There is info on here about Palm Oil, the rainforest, climate change and the lovely Orange chaps who if they are lucky still have some forest left.

"How wonderful it is that nobody need wait a single moment before starting to improve the world." Anne Frank

It doesn't matter what you do, big or small, time or money it all counts.




Thursday 12 November 2009

Wirral Youth Inclusion and Other things

I've not posted on here much, as I've been so busy. Well the Wirral Youth Inclusion Project was saved as an ex MP from the area managed to secure funding. This is definitely something I want to try and get involed in as it's fundamental stuff to look after kids so they can grow up into good people and not disillusioned ones who feel unloved and hence rebel against society. It's often the really bad ones that could be the amazing ones.
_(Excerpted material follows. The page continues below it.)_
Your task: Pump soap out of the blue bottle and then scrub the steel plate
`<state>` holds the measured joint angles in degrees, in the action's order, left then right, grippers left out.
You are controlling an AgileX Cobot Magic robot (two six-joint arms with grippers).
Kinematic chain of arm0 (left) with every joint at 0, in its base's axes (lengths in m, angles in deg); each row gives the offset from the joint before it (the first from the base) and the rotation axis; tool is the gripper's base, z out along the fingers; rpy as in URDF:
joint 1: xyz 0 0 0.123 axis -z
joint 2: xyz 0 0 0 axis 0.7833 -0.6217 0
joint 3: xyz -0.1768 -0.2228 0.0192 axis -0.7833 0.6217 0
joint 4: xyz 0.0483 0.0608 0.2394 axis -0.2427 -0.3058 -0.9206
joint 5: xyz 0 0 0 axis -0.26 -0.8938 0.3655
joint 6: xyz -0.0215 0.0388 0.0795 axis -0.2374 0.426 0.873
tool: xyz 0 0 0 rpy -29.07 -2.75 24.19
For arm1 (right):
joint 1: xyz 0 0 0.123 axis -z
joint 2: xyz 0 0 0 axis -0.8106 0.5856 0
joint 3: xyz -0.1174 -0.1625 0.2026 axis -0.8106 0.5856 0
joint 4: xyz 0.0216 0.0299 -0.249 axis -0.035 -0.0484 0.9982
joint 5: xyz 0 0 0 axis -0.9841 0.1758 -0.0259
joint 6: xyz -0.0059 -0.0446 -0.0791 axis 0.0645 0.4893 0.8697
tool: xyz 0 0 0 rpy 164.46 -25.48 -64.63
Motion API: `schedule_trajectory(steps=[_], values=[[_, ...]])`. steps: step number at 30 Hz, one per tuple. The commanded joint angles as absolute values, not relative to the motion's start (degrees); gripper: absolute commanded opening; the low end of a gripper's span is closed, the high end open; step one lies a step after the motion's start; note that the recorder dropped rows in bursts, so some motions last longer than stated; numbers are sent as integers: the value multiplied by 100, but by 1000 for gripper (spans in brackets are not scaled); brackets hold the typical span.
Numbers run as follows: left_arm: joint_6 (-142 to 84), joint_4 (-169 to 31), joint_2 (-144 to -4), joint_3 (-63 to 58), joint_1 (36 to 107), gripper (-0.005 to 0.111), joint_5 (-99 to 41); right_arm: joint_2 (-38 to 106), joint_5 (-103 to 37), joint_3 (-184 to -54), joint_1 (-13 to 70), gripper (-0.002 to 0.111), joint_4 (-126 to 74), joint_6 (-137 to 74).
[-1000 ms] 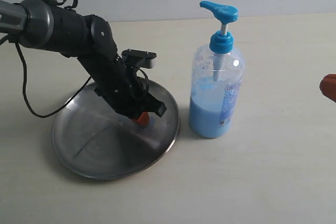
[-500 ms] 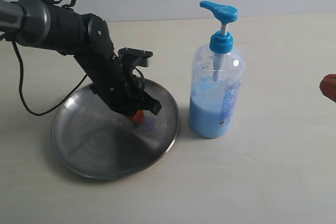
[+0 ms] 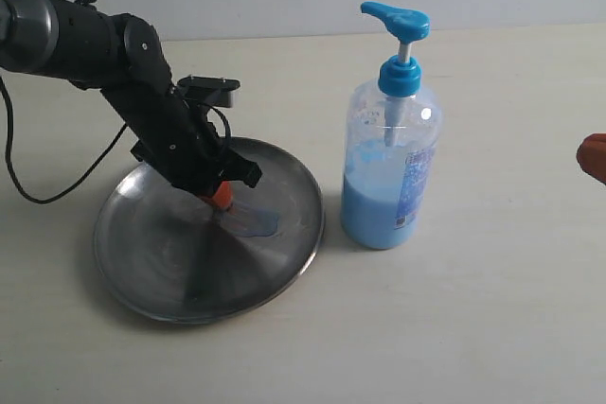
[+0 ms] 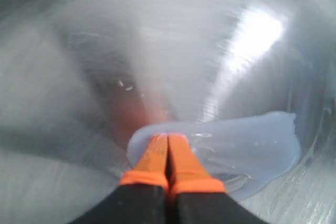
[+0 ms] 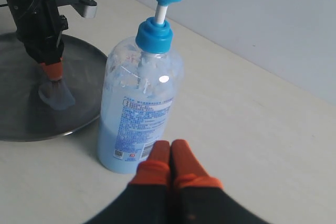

So that's cause for a smile and some cheers!

So what other news:
  • We're doing the Liverpool Santa Dash for the Stroke Association on Dec 6th (Sunday)
  • We're doing the Winter Arts Market at Liverpool St Georges Hall 28th Nov 10am - 5pm
  • A group of us have signed up for CHICKS challenge in Devon again for April next year - it's with the Marine 42 Commandos at their base in Devon and it raises money to send disadvantaged kids on holiday and a decent break away from all the drudgery
  • Christmas season is upon us and as usual Little Satsuma gives away loads of freebies for various Christmas fundraisers - just give us a shout if you're in need of something
  • Jane has become a Green Ambassador for Liverpool which could be interesting
  • A group of us have signed up for the Great North Run in October 2010 so excited about that - though after having done 2 half marathons already my knee may not be so pleased
  • And other than that not much else to report...good to be alive, we are immensely lucky for what we have and I for one am very grateful

Good Night xx

Sunday 16 August 2009

Reading the Liverpool Echo Friday night - Woodchurch project

After the most amazing week after being on the plinth, I've really been having a good think about things and it's sparked some great conversations with people.

This has been (cheers Mr Gormley) an amazingly cathartic experience and it's made me see what potential there is and not to worry about what people think of you.

I was reading the Liverpool Echo on Friday night and saw this that made feel very sad and kind of embodies my witterings from the plinth.

It's a youth inclusion proejct in Wirral, on the Woodchurch, near where my grandparents ashes on dad's side are scattered at Landican and right by Asda. They've turned hundreds of kids lives around, won praise from police, schools, churches, the community and now it's being shut due to lack of money. The article is this link below:

Wirral Youth Project to close due to lack of funds

I am going to contact them and see what community cashback have said to them and just have a chat to them.

Thursday 6 August 2009

This vid is a 'good' overview

This is a video from the Borneo Orangutan Survival Foundation, with some footage from Mark Jordan of Sky News reporting from the middle of what was the rainforest.

This gives you an overview of how Orangutans are connected to palm oil:
http://www.savetheorangutan.org.uk/

Wednesday 5 August 2009

A synopsis

Orangutans live in only two places on earth - the islands of Borneo and Sumatra. Of all the worlds terrestrial habitats, some of the richest in wildlife are the rainforests found on these islands.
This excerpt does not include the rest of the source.